One in four adults in Saudi Arabia is set to have a heart attack within the next 10 years, reveals research presented at the 26th Annual Conference of the Saudi Heart Association (SHA), held 13 to 16 February in Riyadh, Saudi Arabia. The conference features sessions from the European Society of Cardiology (ESC) on hot topics in cardiovascular disease including prevention.
Dr Muhammad Adil Soofi, first author of the research and assistant consultant in adult cardiology at Prince Salman Heart Centre, King Fahad Medical City in Riyadh, said: "The majority of people we studied were between 20 and 40 years old and 26% were at high risk of a heart attack or death from a heart attack in 10 years. Unhealthy lifestyles start at a young age in the Gulf and people reap the consequences early in life."
Dr Soofi's study investigated the prevalence of risk factors for heart disease in more than 4,900 Saudis living in urban areas who were over 20 years old and had no history of heart disease. Their 10 year risk of a heart attack or death from a heart attack was calculated using the Framingham Risk Score.
Most people in the study (85%) were less than 40 years old and 55% were women. The researchers found that 25% had diabetes, 34% had hypertension, 25% were smokers, 27% were obese, 86% were not involved in any physical exercise and 19% had dyslipidemia. As a result of the high level of risk factors, 26% of participants were at high risk of having a heart attack or dying from a heart attack in 10 years.
Diabetes had a major impact on risk. When diabetes was excluded as a risk factor, the proportion at high risk of a heart attack or death from a heart attack fell to just over 4%. Dr Soofi said: "Diabetes doesn't occur in isolation. Diabetic individuals had a significantly increased prevalence of other risk factors such as obesity, hypertension, smoking and dyslipidemia."
He added: "Diabetes and other risk factors start at an early age in Saudi Arabia. When we looked just at people under the age of 30, we found that 14% were diabetic, 27% were obese, 31% were smokers and 77% were not physically active. So it's a whole package that will lead to heart disease in a decade."
Dr Soofi said that urbanisation, lack of education and Westernisation could be to blame for the unhealthy lifestyles of young Saudis. He said: "They eat more fast food and deep fried items and on top of that do not exercise. Atherosclerosis, obesity and other risk factors set in at a very early stage and ultimately lead to heart attacks and even death at a young age."
He continued: "We need to educate the public on their doorstep. That means using radio, television and the internet to communicate how to eat healthily, exercise and quit smoking. If the situation remains as it is now, today's 30 year olds will be a burden on society rather than active contributors by age 50."
Professor Roberto Ferrari, a past president of the ESC and course director of the ESC programme in Riyadh, said: "There are strong links between diabetes and the development of heart disease2 but both are preventable. Even at a young age our behaviours will impact our chances of developing these conditions which is why ESC guidelines advocate healthy lifestyles in children."3
Professor Hani Najm, SHA vice president, past president and head of international affairs, said: "Most Gulf countries have young populations. In Saudi Arabia 50% of people are less than 25 years old and their unhealthy lifestyles mean we are facing a serious epidemic of heart disease in 15 to 20 years. One in four people are diabetic and many will be heart disease patients in10 years."

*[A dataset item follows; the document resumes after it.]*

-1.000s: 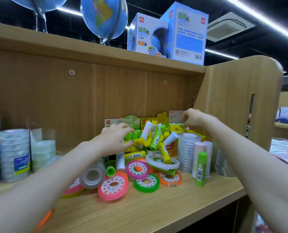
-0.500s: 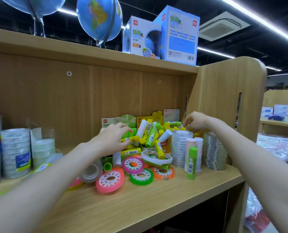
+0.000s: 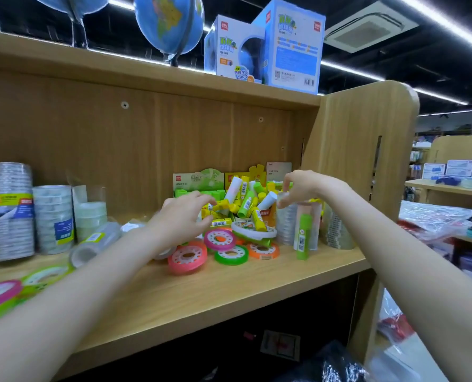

He added: "Healthy lifestyles are a rare occurrence in the Gulf region and bad habits start early. Nearly one-third of teenagers smoke in some areas and the levels are even higher in others. Young people's addiction to smart phones and social media has turned them into electronic potatoes, today's version of the couch potato but no longer confined to one room as with television. They have zero intention of being physically active. Governments should have a responsibility to provide free indoor gyms and green spaces for exercise."
Dr Khalid AlHabib, SHA president, said: "The Gulf States have sophisticated tertiary care for heart disease patients but, alarmingly, we lack primary prevention programmes. These need to start today so that children and young people do not spend their adult life with diabetes and heart disease."